Noise Cancelling Headphones

These are great for more than just a sensory corner. These can be helpful in the classroom, lunchroom, assemblies, the playground and more. These are a must have for any classroom. Although not a visual support, auditory stimulation can add to the sensory overwhelm students feel. These are my favorite.

Tactile Input

Even adding in things that students can touch and feel can support them in calming themselves down and giving them the input they require. You can do small things like placing velcro under their desks so they can rub their hands or you can go bigger and have a wall of different textures for students to touch and feel. This can have an additional soothing effect when planning in conjunction with the color palettes of the room.

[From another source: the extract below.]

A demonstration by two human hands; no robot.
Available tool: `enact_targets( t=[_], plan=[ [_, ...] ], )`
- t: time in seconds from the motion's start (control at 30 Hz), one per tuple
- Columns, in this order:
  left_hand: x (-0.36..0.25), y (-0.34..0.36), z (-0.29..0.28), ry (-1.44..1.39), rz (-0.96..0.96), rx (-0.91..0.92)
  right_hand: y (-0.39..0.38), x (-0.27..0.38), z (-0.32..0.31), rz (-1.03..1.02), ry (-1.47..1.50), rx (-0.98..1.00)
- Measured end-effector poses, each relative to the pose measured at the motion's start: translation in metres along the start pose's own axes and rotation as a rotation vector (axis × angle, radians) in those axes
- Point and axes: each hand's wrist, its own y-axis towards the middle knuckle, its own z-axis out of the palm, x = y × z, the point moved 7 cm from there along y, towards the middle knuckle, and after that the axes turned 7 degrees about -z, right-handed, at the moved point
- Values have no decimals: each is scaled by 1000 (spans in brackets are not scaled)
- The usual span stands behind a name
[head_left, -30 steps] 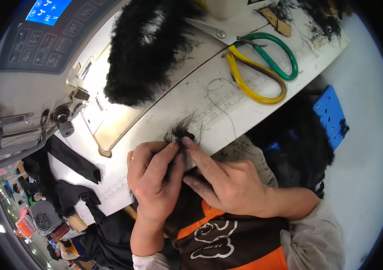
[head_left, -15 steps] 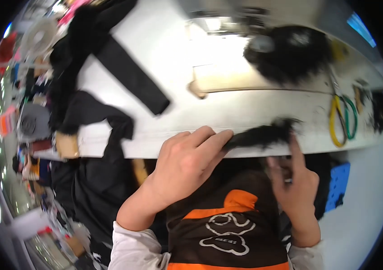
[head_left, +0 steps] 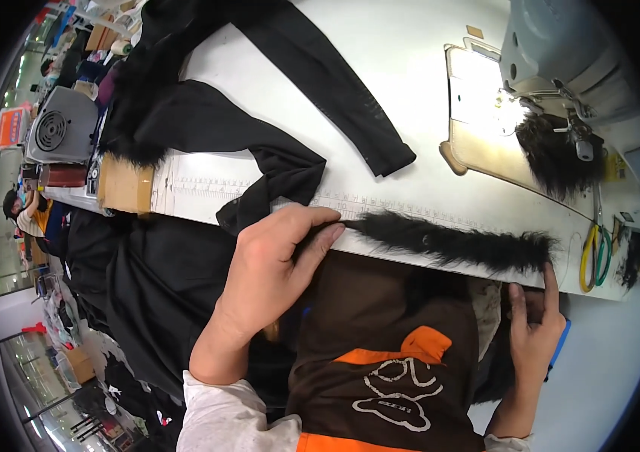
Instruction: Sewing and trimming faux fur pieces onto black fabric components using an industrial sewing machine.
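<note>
With your left hand [head_left: 275, 256], you are pinching the near-left end of the black fur strip [head_left: 452, 242] between thumb and forefinger, the pads closing right at its narrow tip. Your right hand [head_left: 537, 328] is holding its thumb and index finger spread apart; the index fingertip is touching the strip's right end, while the thumb is pointing up just beside the front edge of the white table [head_left: 410, 90]. The strip is stretching lengthwise between your two hands, lying along that front edge and sloping slightly down toward the right, its pile fluffing out on both sides. A printed ruler scale [head_left: 207, 184] is running along the tabletop behind it, and the strip is partly covering the marks. Beyond your left hand, a black garment [head_left: 327, 87] is spreading over the table, one long sleeve reaching toward the middle. The sewing machine [head_left: 561, 56] is standing at the far right, its lamp shining on the plate, and a second dark fur piece [head_left: 557, 154] is resting under its head. Scissors [head_left: 595, 255] with yellow and green handles are lying near the strip's right end.
</note>
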Motion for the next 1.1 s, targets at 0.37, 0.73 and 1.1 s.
enact_targets(
  t=[0.37, 0.73, 1.1],
  plan=[
    [8, 3, 1, -11, -79, 8, -2, -2, 2, 29, -3, 49],
    [8, 9, 4, 46, -256, 46, 22, 16, -11, -198, -182, 15],
    [-149, -3, 123, 474, 658, 91, 56, 12, -6, -494, -342, 219]
  ],
)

When planning your classroom, it is always good to be thinking ahead with the colors and different sensory activities you can add to support your students throughout the day. These small changes and additional can have a significant impact on student learning and behavior.  Remember to also consult your occupational and physical therapists for suggestions on the different sensory activities to add. They will be your experts in exactly what your students need.


Nair, A. S., Priya, R. S., Rajagopal, P., Pradeepa, C., Senthil, R., Dhanalakshmi, S., Lai, K. W., Wu, X., & Zuo, X. (2022). A case study on the effect of light and colors in the built environment on autistic children’s behavior. Frontiers in psychiatry13, 1042641.